BATON ROUGE, La. (KPEL) -- The House Education Committee Wednesday evening approved a bill that would delay for a year the implementation of a controversial new teacher evaluation program passed by state lawmakers last year.

The COMPASS evaluations, a set of two one-hour observations of teachers that are also tied to students' standardized test scores, is incredibly unpopular among teachers and teachers unions, who say the process is flawed and unfair.

Minden Rep. Gary Reynolds introduced the bill, which passed the committee unanimously.
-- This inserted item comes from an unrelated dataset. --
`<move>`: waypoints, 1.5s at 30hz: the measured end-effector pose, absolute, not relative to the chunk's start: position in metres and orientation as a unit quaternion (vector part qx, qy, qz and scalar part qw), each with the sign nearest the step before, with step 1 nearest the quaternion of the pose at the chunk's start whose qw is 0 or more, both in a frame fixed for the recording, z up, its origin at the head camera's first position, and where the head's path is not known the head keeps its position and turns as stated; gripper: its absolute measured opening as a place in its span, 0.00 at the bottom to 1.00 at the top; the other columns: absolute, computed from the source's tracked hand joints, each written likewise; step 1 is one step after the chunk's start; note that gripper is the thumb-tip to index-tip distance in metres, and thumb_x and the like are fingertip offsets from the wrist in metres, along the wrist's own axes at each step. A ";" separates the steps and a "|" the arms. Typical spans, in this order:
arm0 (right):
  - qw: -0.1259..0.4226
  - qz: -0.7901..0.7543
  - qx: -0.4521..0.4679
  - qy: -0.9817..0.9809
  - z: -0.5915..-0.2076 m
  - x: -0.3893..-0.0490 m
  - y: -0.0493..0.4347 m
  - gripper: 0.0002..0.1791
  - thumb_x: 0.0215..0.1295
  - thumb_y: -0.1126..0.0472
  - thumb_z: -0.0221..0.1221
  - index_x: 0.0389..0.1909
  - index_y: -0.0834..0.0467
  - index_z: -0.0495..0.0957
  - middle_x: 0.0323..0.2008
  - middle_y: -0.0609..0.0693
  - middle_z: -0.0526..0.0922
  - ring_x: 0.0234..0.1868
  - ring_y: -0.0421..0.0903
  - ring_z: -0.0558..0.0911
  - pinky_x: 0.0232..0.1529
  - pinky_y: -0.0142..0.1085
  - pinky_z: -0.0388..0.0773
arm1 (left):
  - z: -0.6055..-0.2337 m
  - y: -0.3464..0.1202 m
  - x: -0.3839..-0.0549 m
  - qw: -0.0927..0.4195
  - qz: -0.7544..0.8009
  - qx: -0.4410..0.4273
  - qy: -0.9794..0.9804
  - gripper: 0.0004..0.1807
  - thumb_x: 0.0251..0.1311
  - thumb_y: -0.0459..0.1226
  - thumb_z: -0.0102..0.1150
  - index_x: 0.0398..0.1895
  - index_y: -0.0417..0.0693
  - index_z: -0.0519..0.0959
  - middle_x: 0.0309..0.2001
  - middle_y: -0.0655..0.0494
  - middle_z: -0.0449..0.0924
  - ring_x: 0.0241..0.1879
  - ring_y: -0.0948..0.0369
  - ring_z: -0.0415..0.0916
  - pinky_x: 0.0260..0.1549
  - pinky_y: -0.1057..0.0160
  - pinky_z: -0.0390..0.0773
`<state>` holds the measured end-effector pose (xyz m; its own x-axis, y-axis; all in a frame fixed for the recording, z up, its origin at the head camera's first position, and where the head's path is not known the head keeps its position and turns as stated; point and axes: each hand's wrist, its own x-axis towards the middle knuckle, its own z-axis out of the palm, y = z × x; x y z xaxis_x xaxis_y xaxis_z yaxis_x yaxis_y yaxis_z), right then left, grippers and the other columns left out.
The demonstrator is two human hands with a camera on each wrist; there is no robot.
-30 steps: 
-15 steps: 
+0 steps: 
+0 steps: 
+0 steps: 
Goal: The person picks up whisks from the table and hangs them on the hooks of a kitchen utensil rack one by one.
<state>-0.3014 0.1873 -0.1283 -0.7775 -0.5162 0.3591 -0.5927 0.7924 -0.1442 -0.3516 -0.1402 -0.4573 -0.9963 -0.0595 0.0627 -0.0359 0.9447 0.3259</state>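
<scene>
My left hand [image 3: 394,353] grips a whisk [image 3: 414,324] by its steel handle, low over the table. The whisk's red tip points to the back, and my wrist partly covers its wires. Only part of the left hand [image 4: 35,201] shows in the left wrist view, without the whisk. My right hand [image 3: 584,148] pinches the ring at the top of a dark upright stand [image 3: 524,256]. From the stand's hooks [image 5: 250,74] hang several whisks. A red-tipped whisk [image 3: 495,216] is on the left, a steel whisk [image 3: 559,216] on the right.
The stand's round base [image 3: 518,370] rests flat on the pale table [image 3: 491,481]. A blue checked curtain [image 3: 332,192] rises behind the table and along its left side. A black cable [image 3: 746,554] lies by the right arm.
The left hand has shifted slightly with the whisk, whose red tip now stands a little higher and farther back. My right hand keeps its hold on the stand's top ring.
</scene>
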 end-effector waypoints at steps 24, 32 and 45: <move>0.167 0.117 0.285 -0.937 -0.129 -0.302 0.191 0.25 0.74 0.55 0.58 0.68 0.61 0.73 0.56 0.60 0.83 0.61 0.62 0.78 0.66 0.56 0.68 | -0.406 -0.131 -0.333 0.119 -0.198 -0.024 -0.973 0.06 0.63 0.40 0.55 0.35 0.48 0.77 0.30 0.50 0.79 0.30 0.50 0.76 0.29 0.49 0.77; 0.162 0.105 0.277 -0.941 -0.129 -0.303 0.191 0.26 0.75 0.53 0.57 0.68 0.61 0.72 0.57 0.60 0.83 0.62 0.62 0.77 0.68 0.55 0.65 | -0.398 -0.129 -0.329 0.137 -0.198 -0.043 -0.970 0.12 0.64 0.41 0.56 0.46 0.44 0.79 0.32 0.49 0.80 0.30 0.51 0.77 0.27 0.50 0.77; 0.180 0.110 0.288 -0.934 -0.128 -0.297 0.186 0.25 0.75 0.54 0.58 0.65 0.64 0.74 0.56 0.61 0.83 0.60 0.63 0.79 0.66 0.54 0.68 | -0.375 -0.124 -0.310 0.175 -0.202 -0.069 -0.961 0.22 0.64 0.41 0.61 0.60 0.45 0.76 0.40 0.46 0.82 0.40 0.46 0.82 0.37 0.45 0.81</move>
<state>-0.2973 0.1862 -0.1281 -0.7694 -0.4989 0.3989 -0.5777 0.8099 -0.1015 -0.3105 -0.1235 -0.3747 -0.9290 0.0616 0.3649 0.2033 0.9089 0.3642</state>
That extra time would be used to tweak the program until it met the approval of both teachers and lawmakers, Reynolds said.

"Believe this or not, we had the Department of Education, we had Republicans, we had Democrats, we had school board association, the superintendent association, and both unions at one table, and we all worked on this thing, and we all got it to an instrument that we think is fair," Reynolds said.

Jonathan Cole, a social studies teacher in Lafayette Parish, said the “bureaucratic encroachment into the classroom” needs to be pulled back, allowing individual school districts to determine what’s best for their own interests.

Teachers from across the state rallied Wednesday at the state capitol to voice their displeasure of Gov. Bobby Jindal's education reforms package, which included the unpopular COMPASS evaluations. The evaluation program went into effect in September.

The teachers unions are on board with his bill, Reynolds said.

The bill now moves to the House floor for debate.